The challenge with quantifying lives saved:
Both reports acknowledge a critical limitation: ERRs are volunteer networks operating in active conflict zones, not formal organizations with monitoring & evaluation systems. ERRs face time-consuming reporting obligations that volunteers describe as onerous and a mismatch with their communal neighborhood accountability mechanisms.
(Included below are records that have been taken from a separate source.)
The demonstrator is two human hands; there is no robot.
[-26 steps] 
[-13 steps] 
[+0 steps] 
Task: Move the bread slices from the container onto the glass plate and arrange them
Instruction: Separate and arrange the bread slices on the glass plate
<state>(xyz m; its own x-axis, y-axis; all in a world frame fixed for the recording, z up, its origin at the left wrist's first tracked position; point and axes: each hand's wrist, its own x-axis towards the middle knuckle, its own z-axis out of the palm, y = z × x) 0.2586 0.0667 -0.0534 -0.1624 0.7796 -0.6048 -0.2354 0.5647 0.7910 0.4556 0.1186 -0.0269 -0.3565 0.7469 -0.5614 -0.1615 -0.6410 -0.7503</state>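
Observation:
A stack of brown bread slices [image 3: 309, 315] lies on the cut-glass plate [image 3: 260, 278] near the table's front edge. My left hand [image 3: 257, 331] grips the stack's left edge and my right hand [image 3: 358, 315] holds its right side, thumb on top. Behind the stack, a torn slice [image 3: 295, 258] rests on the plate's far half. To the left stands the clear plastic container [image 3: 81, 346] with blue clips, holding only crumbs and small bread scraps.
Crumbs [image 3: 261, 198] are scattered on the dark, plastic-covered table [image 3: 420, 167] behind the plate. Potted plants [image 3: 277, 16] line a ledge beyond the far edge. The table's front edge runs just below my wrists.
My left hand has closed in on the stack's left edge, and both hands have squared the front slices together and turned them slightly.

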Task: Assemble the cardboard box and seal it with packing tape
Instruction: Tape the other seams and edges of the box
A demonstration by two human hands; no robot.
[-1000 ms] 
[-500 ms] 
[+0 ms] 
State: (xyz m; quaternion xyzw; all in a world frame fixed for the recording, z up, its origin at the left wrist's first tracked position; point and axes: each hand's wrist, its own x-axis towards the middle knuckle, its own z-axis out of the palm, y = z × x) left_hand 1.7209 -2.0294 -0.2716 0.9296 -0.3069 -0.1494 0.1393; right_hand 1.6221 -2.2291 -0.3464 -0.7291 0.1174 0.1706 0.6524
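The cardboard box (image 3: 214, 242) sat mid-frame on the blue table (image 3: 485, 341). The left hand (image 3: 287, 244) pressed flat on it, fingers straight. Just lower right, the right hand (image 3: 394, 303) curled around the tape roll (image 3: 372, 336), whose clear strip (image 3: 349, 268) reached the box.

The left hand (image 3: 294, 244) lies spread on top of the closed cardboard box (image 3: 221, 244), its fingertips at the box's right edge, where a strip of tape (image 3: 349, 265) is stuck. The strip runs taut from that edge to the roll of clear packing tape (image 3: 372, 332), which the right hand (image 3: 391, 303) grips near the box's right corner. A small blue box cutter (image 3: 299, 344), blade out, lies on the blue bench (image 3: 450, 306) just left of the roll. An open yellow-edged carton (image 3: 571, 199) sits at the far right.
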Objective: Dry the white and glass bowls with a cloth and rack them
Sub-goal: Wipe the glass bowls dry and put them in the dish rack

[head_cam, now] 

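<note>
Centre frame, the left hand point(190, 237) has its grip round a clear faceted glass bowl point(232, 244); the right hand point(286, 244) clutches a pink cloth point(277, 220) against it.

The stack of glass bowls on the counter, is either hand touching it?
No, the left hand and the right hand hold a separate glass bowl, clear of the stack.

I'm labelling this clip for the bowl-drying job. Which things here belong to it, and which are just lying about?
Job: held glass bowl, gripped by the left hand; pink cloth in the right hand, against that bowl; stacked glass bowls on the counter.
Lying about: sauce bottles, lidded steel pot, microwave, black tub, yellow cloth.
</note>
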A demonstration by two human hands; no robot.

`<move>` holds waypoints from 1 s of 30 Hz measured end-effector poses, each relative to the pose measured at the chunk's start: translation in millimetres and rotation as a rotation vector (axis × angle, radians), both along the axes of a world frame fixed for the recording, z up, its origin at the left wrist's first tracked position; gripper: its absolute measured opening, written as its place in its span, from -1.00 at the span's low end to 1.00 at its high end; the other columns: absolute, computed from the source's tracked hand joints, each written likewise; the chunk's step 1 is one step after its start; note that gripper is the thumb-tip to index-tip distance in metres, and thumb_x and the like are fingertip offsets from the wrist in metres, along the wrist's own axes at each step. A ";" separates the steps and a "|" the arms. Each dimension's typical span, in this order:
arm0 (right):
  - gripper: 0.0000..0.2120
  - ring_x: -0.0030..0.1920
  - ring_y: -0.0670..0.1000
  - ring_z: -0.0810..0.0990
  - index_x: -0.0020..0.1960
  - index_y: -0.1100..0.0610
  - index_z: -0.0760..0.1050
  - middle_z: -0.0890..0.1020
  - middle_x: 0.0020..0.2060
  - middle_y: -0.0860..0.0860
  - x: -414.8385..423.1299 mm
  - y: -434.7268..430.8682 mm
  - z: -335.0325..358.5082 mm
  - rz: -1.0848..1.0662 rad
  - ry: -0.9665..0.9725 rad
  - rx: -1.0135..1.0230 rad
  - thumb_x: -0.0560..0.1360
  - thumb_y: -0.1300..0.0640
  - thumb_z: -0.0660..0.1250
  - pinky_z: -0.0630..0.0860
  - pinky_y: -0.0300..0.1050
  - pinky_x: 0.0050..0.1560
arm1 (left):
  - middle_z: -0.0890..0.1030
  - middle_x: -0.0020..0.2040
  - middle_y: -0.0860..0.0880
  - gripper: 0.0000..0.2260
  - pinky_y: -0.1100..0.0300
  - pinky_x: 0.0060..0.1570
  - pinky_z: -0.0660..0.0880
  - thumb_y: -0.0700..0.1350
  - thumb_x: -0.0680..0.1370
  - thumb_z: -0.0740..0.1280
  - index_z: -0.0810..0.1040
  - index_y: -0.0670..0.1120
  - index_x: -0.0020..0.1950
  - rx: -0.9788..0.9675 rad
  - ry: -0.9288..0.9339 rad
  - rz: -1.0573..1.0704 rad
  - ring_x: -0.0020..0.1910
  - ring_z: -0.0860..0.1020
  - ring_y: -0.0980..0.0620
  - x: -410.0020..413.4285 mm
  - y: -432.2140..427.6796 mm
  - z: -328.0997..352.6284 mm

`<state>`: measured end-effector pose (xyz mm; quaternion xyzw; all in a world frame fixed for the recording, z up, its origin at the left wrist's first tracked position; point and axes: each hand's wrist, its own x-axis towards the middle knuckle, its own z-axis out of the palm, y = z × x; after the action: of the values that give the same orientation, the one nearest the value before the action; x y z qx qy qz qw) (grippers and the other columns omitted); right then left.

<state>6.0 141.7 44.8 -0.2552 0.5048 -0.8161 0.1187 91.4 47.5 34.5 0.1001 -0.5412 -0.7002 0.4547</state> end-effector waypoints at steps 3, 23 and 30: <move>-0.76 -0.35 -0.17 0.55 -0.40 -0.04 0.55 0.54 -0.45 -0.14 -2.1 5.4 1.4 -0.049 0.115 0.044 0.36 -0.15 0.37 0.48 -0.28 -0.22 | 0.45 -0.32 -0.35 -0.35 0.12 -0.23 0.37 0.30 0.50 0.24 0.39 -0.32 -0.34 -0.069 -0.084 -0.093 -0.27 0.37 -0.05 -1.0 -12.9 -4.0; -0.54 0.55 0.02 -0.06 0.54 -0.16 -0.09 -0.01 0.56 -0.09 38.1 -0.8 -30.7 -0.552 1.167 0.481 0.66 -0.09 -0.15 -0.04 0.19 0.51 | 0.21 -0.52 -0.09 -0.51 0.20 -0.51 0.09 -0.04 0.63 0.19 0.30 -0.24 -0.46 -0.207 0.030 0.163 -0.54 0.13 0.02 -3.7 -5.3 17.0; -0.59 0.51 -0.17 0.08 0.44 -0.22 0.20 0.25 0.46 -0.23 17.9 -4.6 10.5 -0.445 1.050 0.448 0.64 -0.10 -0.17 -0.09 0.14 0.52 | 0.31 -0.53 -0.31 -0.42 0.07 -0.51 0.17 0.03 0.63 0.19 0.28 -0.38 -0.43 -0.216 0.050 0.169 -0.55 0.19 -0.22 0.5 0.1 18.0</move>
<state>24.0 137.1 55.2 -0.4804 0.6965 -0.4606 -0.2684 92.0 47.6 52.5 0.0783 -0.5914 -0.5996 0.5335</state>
They use transparency with their local communities rather than the formal impact metrics international NGOs produce.
Why ERRs might be more cost-effective than you’d expect:
Extremely low overhead: Volunteers have worked unpaid for over two years, meaning nearly 100% of donations go directly to services
Access where others can’t reach: ERRs’ adaptability, presence in conflict areas, and proximity to communities have enabled them to respond where other national and international responders could not
Community accountability: Being members of communities themselves allows ERRs to implement informal yet effective accountability measures, such as public complaint handling and transparent procurement rules
My honest assessment: You won’t find GiveWell-style cost-per-life-saved calculations for ERRs. The operating environment makes that impossible. They’re running communal kitchens during bombardments and evacuating people from active conflict zones. The independent research confirms they’re filling critical gaps at massive scale, but if you’re looking for quantified cost-effectiveness metrics, those don’t exist yet.